Pretense of Knowledge

Wall Street breathlessly awaits the newest payrolls report, which is widely held to contain the information needed for the FOMC to decide whether or not it should raise the overnight interbank lending rate from zilch to zilch plus a few basis points later this month.

photo via plantsbrookschool.co.uk

The payrolls report is going to be revised umpteen times after its initial release, is in many ways driven by statistical artifacts (such as the “birth-death” model) and concerns a lagging economic indicator – in other words, its “signal to noise” ratio makes it utterly useless, even if one erroneously ascribes a lot of meaning to economic statistics describing the past.

Click on picture to enlarge

Change in monthly non-farm payrolls in 1000ds, via Saint Louis Federal Reserve Research

And yet, this utterly devoid of informational content data point is what the central planning bureaucrats are held to need to decide on their next steps in terms of interest rate manipulation! We are continually surprised by the fact that people can discuss this obvious nonsense with a straight face.

In this context we have recently come across an interesting article at Forbes, by sound money and free market advocate Ralph Benko. It is entitled “If The Fed Is Always Wrong How Can Its Policies Ever Be Right?” and is well worth the read. As Mr. Benko points out, the Fed’s economic forecasts leave a lot to be desired, primarily because they tend to be dead wrong with unwavering regularity.

He proceeds to ask how a bureaucracy that couldn’t forecast its way out of a paper bag can possibly know what policies it should implement. It seems totally absurd to expect it to be able to ever get it right, except perhaps by sheer accident.

Mr Benko inter alia quotes from F. A. Hayek’s famous Nobel Prize speech “The Pretense of Knowledge” (a speech that may have made his hosts regret their decision to award him the prize):

“We have indeed at the moment little cause for pride: as a profession we have made a mess of things. It seems to me that this failure of the economists to guide policy more successfully is closely connected with their propensity to imitate as closely as possible the procedures of the brilliantly successful physical sciences — an attempt which in our field may lead to outright error.

It is an approach which has come to be described as the “scientistic” attitude — an attitude which, as I defined it some thirty years ago, “is decidedly unscientific in the true sense of the word, since it involves a mechanical and uncritical application of habits of thought to fields different from those in which they have been formed.” I want today to begin by explaining how some of the gravest errors of recent economic policy are a direct consequence of this scientistic error.”

(emphasis added)

Friedrich Hayek, critic of “scientism” in economics

Photo via Wikimedia Commons

Hayek simply reminded everybody that economics is not akin to the natural sciences and that the attempt to apply the methodologies of the natural sciences to economic problems is therefore bound to lead to nothing but error. We term this tendency “physics envy” – economists want their science to be as “precise” as physics, and are employing mathematical models in the attempt to attain this precision. It seems to us that all of this is based on a fundamental misunderstanding of what economic science actually is.

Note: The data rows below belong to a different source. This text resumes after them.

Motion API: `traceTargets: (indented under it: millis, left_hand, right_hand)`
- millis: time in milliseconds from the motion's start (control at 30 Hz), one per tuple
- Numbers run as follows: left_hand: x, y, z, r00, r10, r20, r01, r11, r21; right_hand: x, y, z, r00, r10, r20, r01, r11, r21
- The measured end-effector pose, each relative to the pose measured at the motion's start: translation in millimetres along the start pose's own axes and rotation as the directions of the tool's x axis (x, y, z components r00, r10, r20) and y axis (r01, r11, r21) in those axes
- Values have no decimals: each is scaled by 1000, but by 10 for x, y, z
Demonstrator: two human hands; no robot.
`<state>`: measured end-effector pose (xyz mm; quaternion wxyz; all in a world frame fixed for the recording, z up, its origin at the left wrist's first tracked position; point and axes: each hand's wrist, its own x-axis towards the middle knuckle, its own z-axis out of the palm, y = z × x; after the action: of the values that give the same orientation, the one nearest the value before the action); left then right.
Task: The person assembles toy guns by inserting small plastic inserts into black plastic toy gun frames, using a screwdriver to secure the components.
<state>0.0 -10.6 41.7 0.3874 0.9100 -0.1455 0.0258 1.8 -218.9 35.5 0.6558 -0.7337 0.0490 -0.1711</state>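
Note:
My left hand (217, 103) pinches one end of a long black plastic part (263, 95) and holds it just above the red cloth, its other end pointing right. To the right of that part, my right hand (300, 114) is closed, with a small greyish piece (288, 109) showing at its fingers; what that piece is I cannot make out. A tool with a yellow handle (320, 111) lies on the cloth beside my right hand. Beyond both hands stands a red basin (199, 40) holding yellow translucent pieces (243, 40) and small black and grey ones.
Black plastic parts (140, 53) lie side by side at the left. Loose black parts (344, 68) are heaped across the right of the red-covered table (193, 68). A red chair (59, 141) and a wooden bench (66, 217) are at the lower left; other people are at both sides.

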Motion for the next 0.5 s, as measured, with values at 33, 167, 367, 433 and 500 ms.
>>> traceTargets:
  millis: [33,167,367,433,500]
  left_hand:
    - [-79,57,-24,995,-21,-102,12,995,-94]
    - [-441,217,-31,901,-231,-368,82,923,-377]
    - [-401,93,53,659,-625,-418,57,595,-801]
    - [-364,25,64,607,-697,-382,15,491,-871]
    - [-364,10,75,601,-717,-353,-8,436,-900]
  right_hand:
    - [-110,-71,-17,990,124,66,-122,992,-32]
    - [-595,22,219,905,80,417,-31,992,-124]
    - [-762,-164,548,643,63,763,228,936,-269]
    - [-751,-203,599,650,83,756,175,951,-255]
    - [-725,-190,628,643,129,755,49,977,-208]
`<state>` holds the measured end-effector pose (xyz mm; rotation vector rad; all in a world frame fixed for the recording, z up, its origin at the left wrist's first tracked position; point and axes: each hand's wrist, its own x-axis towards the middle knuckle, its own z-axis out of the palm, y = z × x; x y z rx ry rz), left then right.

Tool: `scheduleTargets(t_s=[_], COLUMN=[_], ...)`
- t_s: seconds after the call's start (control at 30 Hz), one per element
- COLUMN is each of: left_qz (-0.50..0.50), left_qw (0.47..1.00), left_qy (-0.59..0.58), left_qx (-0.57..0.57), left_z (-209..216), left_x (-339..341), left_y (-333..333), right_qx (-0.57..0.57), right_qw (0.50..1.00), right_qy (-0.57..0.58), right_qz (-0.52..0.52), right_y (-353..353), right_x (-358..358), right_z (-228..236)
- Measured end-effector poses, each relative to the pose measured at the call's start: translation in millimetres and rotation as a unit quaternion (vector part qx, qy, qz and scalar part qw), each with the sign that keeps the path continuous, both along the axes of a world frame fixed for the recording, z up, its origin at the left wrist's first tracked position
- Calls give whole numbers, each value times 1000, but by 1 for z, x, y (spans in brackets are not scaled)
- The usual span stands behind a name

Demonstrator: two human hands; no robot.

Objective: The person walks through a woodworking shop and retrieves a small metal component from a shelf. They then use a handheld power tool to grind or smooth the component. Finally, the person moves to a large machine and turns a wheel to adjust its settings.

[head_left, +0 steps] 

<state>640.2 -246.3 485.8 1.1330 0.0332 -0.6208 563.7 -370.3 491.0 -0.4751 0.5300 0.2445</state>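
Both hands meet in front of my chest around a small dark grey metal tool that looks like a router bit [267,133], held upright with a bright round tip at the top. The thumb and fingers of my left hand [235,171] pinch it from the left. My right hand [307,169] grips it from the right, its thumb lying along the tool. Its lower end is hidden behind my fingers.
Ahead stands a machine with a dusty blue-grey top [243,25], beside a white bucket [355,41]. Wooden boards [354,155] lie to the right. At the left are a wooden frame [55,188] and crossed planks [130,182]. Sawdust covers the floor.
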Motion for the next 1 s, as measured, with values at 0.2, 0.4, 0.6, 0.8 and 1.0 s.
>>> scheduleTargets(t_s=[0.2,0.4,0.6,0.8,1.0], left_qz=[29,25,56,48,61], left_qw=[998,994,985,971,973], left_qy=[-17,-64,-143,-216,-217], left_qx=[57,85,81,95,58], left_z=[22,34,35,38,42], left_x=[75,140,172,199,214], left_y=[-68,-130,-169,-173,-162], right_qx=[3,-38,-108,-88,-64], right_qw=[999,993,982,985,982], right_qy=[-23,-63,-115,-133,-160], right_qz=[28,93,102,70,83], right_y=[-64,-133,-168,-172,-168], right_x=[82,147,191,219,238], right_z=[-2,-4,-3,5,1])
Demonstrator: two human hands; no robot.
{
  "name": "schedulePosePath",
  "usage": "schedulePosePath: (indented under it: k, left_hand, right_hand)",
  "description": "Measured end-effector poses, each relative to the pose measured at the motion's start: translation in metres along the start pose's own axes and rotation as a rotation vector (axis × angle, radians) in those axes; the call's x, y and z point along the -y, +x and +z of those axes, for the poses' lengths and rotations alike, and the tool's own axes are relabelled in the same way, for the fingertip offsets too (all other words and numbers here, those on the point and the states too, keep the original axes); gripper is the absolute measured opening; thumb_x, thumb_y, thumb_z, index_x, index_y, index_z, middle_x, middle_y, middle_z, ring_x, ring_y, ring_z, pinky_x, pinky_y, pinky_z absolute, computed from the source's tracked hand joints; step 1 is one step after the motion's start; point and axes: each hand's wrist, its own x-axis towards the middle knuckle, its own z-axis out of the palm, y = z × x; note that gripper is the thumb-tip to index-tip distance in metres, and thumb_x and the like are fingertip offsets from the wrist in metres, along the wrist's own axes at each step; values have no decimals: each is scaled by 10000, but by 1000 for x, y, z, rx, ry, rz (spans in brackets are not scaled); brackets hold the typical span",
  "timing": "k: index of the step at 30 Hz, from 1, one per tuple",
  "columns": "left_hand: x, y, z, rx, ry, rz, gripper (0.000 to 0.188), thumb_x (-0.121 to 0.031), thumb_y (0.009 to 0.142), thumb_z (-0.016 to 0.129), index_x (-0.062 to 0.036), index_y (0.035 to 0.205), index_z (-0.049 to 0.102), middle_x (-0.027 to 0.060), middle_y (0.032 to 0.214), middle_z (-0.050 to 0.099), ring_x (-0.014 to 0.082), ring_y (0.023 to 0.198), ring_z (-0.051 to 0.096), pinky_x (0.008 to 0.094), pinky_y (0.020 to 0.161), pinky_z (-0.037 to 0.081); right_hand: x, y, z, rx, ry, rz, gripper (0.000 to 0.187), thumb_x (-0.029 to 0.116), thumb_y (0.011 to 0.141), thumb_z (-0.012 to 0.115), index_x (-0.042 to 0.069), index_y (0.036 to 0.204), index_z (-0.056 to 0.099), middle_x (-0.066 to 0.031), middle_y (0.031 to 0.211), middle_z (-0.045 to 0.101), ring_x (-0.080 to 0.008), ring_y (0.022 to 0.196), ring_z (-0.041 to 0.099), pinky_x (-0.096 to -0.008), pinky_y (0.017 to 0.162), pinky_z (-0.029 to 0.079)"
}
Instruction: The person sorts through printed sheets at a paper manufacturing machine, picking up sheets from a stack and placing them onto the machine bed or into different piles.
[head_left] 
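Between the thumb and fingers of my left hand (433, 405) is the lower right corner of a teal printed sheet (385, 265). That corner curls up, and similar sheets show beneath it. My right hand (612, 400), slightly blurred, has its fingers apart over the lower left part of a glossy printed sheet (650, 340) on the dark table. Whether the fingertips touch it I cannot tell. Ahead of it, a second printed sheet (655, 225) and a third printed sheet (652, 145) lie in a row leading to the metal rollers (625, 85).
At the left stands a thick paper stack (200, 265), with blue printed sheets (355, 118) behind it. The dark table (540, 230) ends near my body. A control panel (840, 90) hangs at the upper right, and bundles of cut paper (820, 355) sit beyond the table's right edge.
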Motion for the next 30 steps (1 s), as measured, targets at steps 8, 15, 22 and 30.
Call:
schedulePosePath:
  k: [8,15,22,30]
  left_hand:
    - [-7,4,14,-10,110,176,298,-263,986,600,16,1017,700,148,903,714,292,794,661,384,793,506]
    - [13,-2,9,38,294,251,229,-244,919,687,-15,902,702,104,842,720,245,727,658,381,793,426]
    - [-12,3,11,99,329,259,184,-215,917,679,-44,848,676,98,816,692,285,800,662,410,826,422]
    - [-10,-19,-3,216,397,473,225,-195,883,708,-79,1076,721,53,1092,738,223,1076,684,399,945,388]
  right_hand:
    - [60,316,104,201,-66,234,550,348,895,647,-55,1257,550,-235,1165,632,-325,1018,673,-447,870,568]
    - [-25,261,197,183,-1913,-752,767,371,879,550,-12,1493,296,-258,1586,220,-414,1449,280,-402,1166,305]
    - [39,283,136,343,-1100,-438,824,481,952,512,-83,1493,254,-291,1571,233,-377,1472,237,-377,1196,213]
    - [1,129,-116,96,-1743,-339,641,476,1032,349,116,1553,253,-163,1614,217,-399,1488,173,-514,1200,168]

We certainly do not agree with those who say that economics is a “pseudo-science”, i.e., that it isn’t a science at all. It has become fashionable for critics of the current economic dispensation to make statements to this effect, but they err. Economics is a social science, and as such is certainly fundamentally different from the natural sciences, but that doesn’t mean it isn’t a science. If one insists on averring that economics isn’t a science at all, one implicitly denies the existence of economic laws. However, economic laws do exist, and it can be shown that they do.